__Problem details__: Repeat only the stretch of lines below that runs from the line with "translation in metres" through the line with "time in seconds", unaltered.

[Records from a data source]

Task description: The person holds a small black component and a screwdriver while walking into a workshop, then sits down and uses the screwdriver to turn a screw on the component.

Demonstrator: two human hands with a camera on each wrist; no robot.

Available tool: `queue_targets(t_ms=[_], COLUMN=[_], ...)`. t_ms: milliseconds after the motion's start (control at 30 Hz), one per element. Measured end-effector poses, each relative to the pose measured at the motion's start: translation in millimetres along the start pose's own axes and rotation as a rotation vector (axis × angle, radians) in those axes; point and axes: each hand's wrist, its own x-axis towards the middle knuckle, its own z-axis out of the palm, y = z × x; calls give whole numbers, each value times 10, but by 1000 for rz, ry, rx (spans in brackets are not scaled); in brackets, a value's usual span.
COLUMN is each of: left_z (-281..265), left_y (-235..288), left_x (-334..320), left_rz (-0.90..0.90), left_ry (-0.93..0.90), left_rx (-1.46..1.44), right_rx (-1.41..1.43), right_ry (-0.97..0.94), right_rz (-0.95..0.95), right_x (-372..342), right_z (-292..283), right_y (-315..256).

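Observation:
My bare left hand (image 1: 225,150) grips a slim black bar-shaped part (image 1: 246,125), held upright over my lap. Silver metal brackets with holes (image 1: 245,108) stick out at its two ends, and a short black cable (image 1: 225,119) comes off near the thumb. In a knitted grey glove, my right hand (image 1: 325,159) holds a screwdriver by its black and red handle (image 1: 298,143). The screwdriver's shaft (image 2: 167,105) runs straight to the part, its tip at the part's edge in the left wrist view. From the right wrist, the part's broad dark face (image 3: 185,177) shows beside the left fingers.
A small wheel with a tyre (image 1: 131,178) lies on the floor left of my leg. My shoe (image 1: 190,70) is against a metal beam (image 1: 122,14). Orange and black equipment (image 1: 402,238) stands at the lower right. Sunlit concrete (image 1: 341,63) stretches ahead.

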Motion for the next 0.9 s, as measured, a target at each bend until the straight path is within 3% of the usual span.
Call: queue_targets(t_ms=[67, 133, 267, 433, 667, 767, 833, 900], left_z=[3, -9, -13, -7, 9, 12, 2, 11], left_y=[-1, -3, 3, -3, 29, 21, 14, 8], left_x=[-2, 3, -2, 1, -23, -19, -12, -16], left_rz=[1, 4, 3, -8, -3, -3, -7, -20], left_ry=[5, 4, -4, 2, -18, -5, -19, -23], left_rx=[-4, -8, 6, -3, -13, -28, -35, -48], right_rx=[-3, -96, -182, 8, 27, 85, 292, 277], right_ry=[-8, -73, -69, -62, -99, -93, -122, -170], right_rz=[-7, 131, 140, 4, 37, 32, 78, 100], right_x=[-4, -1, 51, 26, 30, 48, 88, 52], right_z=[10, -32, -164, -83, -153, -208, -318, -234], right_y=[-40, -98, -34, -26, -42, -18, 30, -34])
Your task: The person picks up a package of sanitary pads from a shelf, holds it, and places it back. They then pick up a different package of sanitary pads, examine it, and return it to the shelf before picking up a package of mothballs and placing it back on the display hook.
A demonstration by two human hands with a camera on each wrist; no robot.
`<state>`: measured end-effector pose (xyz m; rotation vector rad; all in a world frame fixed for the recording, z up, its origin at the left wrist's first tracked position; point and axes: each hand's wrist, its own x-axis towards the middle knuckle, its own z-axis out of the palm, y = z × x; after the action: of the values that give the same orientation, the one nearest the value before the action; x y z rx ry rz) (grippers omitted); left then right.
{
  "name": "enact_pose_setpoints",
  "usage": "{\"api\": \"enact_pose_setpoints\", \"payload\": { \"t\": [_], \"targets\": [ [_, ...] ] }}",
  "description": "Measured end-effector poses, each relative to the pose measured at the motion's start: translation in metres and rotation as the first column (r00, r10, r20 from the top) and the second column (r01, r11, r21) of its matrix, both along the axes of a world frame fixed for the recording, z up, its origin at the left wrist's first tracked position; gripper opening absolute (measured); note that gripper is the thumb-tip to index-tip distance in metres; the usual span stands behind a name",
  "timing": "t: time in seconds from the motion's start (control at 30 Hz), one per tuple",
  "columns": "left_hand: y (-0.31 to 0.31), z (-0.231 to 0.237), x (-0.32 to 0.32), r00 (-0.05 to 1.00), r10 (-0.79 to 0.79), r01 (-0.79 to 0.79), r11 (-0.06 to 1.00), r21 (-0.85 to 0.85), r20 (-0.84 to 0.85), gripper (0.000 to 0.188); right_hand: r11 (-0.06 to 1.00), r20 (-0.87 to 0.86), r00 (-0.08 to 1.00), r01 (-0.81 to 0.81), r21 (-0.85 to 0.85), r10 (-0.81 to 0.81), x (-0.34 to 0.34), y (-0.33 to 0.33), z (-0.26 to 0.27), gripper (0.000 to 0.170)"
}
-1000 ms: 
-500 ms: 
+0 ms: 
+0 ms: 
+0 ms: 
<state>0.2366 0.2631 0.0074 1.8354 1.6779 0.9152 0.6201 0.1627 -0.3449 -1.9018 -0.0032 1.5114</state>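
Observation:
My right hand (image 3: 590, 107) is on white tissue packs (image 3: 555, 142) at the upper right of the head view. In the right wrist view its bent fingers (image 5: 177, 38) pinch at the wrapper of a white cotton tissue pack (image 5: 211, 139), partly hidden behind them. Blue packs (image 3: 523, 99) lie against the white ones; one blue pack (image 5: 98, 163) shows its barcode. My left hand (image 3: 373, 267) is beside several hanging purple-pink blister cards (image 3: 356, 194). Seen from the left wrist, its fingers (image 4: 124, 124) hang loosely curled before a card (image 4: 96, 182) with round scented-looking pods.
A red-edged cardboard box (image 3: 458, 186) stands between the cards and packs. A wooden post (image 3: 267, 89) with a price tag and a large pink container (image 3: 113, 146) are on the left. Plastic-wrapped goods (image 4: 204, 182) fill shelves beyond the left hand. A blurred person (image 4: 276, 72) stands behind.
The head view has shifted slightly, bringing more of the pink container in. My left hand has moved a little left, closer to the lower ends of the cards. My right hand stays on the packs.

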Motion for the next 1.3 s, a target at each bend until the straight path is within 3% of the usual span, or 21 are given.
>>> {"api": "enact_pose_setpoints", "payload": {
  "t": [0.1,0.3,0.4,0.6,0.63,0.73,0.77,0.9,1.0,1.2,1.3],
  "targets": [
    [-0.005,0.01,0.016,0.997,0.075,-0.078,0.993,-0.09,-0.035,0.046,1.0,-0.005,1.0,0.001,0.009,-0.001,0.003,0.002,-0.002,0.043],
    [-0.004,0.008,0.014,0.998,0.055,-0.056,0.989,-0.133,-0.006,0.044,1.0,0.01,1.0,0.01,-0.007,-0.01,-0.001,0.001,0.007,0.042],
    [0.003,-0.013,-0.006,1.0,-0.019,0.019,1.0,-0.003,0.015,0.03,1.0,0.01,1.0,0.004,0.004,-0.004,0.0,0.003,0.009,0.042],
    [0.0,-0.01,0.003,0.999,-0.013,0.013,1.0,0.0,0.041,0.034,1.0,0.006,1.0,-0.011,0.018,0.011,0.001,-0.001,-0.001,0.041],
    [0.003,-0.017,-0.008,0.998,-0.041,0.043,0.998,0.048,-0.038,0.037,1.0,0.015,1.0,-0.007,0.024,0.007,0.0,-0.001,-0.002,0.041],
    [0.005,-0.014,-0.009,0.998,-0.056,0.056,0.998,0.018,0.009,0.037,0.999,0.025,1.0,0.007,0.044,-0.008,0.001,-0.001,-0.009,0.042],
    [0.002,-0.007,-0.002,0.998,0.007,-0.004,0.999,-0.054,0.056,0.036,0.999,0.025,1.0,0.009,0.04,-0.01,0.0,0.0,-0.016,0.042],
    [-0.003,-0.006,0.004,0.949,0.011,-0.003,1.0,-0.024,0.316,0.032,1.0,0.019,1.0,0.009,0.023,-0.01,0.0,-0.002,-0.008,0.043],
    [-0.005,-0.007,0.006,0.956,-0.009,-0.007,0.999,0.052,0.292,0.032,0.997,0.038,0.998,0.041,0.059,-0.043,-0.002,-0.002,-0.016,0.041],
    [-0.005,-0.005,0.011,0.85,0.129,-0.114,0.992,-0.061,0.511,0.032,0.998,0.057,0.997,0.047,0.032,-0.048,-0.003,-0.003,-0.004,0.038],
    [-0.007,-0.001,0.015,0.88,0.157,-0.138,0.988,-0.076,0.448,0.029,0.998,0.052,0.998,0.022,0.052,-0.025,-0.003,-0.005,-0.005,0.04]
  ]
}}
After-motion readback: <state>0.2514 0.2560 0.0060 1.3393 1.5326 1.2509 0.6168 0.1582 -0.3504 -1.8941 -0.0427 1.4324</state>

__Result of the exercise__:
  "description": "Measured end-effector poses, each relative to the pose measured at the motion's start: translation in metres and rotation as the first column (r00, r10, r20 from the top) and the second column (r01, r11, r21) of its matrix, both along the axes of a world frame fixed for the recording, z up, its origin at the left wrist's first tracked position; gripper opening absolute (measured); note that gripper is the thumb-tip to index-tip distance in metres; the usual span stands behind a name",
  "timing": "t: time in seconds from the motion's start (control at 30 Hz), one per tuple",

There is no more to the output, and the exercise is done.